**What needs to be done:** The lines to reproduce from the material below are those from the one containing "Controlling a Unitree" through the one containing "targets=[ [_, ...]", both included; write them out exactly and add nothing.

**Provided data:**

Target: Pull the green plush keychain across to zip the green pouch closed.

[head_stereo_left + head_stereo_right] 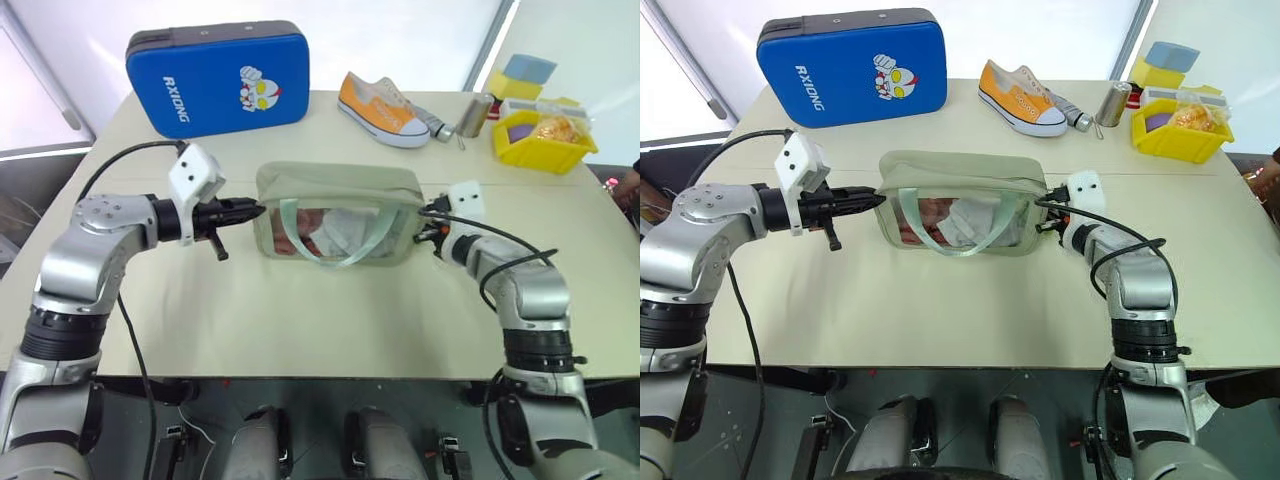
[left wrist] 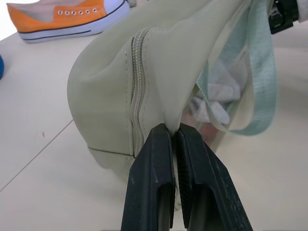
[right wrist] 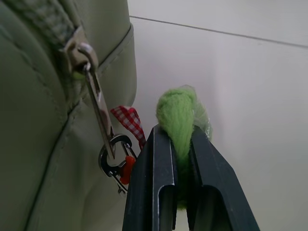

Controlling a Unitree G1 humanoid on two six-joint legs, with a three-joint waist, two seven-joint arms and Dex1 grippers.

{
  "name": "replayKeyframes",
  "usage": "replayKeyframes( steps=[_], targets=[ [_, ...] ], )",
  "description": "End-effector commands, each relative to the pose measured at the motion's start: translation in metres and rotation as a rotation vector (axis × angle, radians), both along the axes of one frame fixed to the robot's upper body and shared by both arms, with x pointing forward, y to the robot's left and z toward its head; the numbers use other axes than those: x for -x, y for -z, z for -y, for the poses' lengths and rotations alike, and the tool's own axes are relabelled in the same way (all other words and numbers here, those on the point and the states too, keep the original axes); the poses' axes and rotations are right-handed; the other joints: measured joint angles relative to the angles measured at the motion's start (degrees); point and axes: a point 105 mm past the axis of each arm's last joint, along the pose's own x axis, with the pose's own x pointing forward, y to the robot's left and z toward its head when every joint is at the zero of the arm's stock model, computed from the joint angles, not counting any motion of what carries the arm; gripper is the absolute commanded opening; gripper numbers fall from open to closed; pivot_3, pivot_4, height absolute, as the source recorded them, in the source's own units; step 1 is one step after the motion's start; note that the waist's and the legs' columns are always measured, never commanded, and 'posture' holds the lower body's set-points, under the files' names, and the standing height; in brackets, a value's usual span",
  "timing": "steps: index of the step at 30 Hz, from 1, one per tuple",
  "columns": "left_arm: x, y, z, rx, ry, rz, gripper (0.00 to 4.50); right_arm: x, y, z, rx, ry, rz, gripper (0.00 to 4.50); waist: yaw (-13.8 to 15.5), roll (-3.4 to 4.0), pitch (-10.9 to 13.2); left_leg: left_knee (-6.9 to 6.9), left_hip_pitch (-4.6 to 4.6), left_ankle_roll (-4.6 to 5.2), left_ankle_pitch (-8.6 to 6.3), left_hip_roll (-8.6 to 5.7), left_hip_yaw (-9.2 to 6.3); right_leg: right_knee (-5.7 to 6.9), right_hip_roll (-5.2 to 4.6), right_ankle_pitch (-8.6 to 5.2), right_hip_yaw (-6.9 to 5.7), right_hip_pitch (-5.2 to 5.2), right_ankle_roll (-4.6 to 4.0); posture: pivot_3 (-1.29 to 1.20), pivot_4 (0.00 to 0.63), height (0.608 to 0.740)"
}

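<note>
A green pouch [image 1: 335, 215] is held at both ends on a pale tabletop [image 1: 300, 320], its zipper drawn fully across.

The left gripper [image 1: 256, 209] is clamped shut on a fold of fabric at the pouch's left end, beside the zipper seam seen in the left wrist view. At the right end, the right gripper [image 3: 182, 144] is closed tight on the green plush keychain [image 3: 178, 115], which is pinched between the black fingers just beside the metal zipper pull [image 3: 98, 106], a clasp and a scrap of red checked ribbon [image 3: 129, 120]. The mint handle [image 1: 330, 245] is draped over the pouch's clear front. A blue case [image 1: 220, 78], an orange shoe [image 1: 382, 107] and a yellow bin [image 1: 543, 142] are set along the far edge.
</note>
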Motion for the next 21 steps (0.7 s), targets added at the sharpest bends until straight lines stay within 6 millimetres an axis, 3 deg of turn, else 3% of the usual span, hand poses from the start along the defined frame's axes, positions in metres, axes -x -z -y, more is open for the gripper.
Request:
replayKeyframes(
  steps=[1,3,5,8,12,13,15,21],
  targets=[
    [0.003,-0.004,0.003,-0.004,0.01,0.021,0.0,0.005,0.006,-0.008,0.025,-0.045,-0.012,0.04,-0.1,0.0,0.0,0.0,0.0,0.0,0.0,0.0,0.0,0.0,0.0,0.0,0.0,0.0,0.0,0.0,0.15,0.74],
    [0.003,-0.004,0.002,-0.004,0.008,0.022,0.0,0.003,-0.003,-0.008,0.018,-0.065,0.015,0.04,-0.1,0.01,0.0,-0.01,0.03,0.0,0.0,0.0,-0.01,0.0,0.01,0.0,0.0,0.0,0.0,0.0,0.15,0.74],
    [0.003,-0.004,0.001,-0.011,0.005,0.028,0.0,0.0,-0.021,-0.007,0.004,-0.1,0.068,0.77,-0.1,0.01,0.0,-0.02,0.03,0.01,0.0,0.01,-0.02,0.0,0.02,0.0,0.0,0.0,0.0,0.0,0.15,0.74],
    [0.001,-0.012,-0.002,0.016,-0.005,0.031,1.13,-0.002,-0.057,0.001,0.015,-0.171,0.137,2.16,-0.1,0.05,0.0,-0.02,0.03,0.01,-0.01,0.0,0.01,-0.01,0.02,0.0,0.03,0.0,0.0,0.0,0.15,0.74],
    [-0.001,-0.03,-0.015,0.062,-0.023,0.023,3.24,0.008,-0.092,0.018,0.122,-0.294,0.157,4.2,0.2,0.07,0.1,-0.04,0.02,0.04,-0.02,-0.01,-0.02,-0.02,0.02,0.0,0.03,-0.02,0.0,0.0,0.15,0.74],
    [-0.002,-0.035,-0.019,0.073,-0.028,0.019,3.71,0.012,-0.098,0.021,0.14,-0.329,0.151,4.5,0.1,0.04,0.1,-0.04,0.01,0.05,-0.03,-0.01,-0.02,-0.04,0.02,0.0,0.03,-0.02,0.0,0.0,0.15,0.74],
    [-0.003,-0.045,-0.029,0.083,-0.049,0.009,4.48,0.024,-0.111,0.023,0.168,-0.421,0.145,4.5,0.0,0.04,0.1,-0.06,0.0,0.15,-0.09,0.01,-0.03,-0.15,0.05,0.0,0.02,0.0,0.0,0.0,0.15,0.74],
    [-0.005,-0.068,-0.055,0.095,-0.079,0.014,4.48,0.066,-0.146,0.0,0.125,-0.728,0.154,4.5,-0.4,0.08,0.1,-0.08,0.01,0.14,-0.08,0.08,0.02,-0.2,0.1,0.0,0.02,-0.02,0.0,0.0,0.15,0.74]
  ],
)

**Answer to this exercise:**
Controlling a Unitree G1 humanoid on two six-joint legs, with a three-joint waist, two seven-joint arms and Dex1 grippers.

{
  "name": "replayKeyframes",
  "usage": "replayKeyframes( steps=[_], targets=[ [_, ...] ], )",

The output for this exercise is finished.